What you are asked to do:
The listing that follows is to be output in full and without change.

◆ ◆ ◆

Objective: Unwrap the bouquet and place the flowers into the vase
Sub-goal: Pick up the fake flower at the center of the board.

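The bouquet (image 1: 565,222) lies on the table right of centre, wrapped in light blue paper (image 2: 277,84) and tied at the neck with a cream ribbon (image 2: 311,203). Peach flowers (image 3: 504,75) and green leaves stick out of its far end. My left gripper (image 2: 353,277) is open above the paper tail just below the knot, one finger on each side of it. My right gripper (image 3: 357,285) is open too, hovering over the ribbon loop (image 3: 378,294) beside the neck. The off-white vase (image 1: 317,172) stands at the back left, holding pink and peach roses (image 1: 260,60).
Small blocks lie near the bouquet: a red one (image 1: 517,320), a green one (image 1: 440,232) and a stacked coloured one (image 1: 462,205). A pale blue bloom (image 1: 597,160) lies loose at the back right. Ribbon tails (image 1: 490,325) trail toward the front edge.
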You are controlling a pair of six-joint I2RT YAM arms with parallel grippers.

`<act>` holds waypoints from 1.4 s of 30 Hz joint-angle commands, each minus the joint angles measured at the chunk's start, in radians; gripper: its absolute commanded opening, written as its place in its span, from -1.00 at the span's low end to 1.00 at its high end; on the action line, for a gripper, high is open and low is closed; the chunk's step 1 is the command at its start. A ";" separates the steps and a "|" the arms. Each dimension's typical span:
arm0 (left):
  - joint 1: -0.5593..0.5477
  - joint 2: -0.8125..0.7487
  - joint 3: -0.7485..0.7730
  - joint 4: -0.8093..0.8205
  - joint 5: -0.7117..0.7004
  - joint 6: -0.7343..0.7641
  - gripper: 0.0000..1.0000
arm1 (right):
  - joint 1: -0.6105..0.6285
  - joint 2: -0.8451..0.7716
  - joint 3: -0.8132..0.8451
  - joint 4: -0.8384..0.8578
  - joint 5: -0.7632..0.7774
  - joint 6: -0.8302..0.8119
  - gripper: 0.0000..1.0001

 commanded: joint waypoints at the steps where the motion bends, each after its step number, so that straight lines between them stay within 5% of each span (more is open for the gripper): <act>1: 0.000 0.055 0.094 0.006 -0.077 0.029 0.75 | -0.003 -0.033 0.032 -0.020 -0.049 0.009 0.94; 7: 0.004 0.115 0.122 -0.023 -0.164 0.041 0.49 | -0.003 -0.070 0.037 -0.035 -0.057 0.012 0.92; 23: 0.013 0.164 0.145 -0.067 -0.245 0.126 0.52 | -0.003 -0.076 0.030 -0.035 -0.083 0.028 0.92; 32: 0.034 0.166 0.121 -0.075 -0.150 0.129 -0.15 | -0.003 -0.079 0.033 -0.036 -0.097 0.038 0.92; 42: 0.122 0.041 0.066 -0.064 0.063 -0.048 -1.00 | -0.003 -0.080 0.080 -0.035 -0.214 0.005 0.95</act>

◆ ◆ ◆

Solution:
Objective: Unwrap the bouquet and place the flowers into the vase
Sub-goal: Pick up the fake flower at the center of the board.

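The bouquet (image 1: 565,222) lies on the table right of centre, wrapped in light blue paper (image 2: 277,84) and tied at the neck with a cream ribbon (image 2: 311,203). Peach flowers (image 3: 504,75) and green leaves stick out of its far end. My left gripper (image 2: 353,277) is open above the paper tail just below the knot, one finger on each side of it. My right gripper (image 3: 357,285) is open too, hovering over the ribbon loop (image 3: 378,294) beside the neck. The off-white vase (image 1: 317,172) stands at the back left, holding pink and peach roses (image 1: 260,60).
Small blocks lie near the bouquet: a red one (image 1: 517,320), a green one (image 1: 440,232) and a stacked coloured one (image 1: 462,205). A pale blue bloom (image 1: 597,160) lies loose at the back right. Ribbon tails (image 1: 490,325) trail toward the front edge.
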You are controlling a pair of six-joint I2RT YAM arms with parallel grippers.

`<act>` holds waypoints from 1.4 s of 30 Hz joint-angle commands, each minus the joint angles measured at the chunk's start, in radians; gripper: its absolute commanded opening, written as its place in its span, from -1.00 at the span's low end to 1.00 at its high end; on the action line, for a gripper, high is open and low is closed; the chunk's step 1 is the command at its start. A ";" separates the steps and a "|" the arms. Each dimension's typical span:
arm0 (left):
  - joint 1: -0.5593..0.5477
  - joint 2: -0.8125..0.7487
  - joint 3: -0.7485..0.7730
  - joint 4: -0.8093..0.8205
  - joint 5: -0.7117..0.7004
  - joint 6: -0.7343..0.7641
  - gripper: 0.0000..1.0000
arm1 (right):
  - joint 1: -0.6105..0.6285
  - joint 2: -0.8451..0.7716
  - joint 3: -0.8132..0.8451
  - joint 4: -0.8384..0.8578
  - joint 5: -0.7632..0.7774
  - joint 6: -0.8302..0.8119
  - gripper: 0.0000..1.0001

 commanded: joint waypoints at the steps where the motion bends, each after its step number, so that straight lines between them stay within 5% of each span (more is open for the gripper): <act>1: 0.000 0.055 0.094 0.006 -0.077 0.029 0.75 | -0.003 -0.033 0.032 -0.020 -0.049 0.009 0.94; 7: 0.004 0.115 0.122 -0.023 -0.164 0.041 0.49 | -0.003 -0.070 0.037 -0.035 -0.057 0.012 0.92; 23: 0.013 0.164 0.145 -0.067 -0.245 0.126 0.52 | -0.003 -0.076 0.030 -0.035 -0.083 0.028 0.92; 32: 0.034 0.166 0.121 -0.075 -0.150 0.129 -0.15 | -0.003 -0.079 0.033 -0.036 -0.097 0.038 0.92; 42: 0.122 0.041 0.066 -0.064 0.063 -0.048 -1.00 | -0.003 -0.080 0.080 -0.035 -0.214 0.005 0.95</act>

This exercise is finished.